The EEG trace **(A)** and video sequence **(B)** capture an ictal event, characterized by involuntary orofacial movements. From Specchio, N et al: Epilepsy and Behavior: Ictal yawning in a patient with drug-resistant focal epilepsy: Video/EEG documentation and review of literature reports. Epilep Behav 2011 Nov; 22(3):602–605 with permission.

Anti-epileptic drugs (AEDs)

Two thirds of patients can be managed effectively with anti-epileptic drugs and adequate control is usually achieved with a single agent (monotherapy). Some of the important side effects of anti-epileptic drugs are discussed in Clinical Box 11.6.

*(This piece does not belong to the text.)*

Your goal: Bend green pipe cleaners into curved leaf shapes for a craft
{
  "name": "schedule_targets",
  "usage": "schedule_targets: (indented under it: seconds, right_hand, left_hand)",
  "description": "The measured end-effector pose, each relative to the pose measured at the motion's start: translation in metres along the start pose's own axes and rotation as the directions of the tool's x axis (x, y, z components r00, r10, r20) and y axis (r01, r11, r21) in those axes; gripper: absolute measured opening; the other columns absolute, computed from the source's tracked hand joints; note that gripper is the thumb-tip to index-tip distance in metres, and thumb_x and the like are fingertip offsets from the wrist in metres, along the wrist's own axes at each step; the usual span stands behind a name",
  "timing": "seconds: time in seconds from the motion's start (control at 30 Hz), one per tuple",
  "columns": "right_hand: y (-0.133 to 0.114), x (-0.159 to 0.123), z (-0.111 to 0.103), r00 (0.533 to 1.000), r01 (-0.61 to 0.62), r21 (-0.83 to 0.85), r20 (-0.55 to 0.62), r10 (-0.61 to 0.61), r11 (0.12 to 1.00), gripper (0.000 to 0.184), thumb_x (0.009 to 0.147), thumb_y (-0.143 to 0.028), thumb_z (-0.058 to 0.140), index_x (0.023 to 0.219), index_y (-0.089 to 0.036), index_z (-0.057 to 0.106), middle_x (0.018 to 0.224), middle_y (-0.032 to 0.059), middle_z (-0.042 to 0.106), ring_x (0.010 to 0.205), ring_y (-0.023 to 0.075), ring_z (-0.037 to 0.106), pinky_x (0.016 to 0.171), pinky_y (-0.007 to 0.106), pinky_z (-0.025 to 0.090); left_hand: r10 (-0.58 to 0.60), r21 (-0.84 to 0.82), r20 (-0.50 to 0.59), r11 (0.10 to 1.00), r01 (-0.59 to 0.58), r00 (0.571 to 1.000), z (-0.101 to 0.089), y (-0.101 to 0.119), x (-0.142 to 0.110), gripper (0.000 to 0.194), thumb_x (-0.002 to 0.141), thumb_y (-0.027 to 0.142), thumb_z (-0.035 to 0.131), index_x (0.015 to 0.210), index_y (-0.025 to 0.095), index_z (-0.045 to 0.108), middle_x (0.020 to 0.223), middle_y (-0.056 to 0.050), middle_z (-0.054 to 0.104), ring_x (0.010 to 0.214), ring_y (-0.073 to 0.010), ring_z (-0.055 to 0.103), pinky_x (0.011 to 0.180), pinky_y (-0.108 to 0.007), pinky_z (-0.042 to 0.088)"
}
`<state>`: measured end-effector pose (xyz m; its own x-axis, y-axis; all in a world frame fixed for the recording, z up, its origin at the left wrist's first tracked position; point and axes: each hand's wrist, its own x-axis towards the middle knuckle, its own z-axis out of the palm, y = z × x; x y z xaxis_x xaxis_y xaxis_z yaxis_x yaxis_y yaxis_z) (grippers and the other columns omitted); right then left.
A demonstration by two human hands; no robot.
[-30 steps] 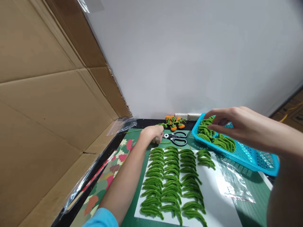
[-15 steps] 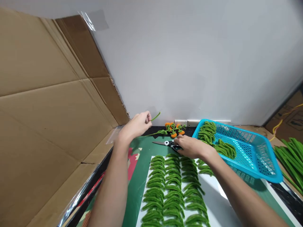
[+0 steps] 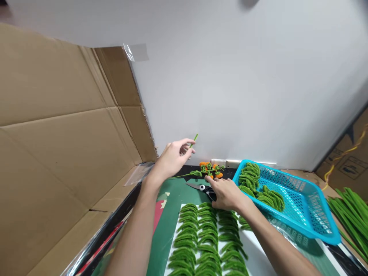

Clinical Box 11.6: AED side effects

Some common and important side effects of anti-epileptic drugs are illustrated in Fig. 11.6. Most are central nervous system depressants, so they tend to cause drowsiness and impaired concentration. Many have a toxic effect on the cerebellum, especially when serum levels are high, causing dysarthria (slurred speech), diplopia (double vision) and ataxia (incoordination). Other agents have specific side effects including allergic reactions, skin rashes, gum hypertrophy, acne or hirsuitism. As a group, anti-epileptic agents are known to be teratogenic (Greek: teras, monster) increasing the risk of birth defects from 2% to 6%. Sodium valproate carries the greatest risk, but teratogenicity is also increased in patients receiving more than one anti-epileptic agent (polytherapy).